LIVRE DEUXIÈME
I
Pourtant, lorsque Zilla rentra dans la vallée, il lui sembla que tout était changé. L'air lui semblait moins pur, les fleurs moins belles, les nuages moins brillants. Elle s'étonna de ne pas trouver l'oubli et fit beaucoup d'incantations pour l'évoquer. L'oubli ne vint pas, et la fée fit des réflexions qu'elle n'avait jamais faites. Elle cacha à ses sœurs et à la reine le déplaisir qu'elle avait; mais elle eut beau chanter aux étoiles et danser dans la rosée, elle ne retrouva pas la joie de vivre.
II
Des semaines et des mois se passèrent sans que son ennui fût diminué. D'abord elle avait cru qu'Hermann reviendrait; mais il ne revint pas, et elle en conçut de l'inquiétude. La reine lui dit: «Que t'importe ce qu'il est devenu? Il est peut-être mort, et tu dois désirer qu'il le soit. La mort efface le souvenir.» Zilla sentit que le mot de mort tombait sur elle comme une souffrance. Elle s'en étonna et dit à la reine: «Pourquoi ne savons-nous pas où vont les âmes après la mort?
III
—Zilla, répondit la reine, ne songe point à cela, nous ne le saurons jamais; les hommes ne nous l'apprendront pas.
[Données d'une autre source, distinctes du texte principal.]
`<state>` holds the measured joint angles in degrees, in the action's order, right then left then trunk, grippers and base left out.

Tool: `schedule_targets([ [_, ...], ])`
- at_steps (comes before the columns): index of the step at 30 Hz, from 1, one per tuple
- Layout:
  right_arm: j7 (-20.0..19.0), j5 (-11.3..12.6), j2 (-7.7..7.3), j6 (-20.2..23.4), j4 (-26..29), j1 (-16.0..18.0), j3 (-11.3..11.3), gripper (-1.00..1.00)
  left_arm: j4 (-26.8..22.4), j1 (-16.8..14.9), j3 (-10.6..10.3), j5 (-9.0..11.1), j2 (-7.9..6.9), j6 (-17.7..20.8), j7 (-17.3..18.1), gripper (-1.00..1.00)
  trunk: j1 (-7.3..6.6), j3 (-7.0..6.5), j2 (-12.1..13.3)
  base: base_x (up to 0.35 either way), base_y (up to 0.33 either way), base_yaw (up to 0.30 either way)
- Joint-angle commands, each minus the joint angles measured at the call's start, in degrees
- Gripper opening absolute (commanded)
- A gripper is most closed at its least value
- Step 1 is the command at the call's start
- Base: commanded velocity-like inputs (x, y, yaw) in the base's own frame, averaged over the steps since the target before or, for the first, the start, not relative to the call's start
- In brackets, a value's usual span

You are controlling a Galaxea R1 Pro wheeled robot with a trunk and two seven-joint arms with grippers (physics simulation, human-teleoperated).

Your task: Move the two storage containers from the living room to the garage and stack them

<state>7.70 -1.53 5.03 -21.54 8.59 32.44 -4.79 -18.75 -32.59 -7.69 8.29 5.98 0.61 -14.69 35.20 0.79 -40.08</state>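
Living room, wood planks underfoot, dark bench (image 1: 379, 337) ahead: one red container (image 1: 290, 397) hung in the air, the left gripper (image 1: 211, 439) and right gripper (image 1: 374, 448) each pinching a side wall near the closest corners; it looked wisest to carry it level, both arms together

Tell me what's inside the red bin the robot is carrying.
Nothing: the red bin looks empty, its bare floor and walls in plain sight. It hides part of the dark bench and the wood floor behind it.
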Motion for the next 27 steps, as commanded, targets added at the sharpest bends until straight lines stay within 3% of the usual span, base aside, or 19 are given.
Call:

Ils ne le savent que quand ils ont quitté la vie, et nous, qui ne la quittons pas, nous ne pouvons ni deviner où ils vont, ni espérer jamais les rejoindre.—Ce monde-ci, reprit Zilla, doit-il donc durer toujours, et sommes-nous condamnées à ne jamais voir ni posséder autre chose?—Telle est la loi que nous avons acceptée, ma sœur. Nous durerons ce que durera la terre, et si elle doit périr, nous périrons avec elle.
IV
—O reine! les hommes doivent-ils donc lui survivre?—Leurs âmes ne périront jamais.—Alors c'est eux les vrais immortels, et nous sommes des éphémères dans l'abîme de l'éternité.—Tu l'as dit, Zilla. Nous savions cela quand nous avons bu la coupe, l'as-tu donc oublié?—J'étais jeune alors, et la gloire de vaincre la mort m'a enivrée. Depuis j'ai fait comme les autres. Le mot d'avenir ne m'a plus offert aucun sens; le présent m'a semblé être l'éternité.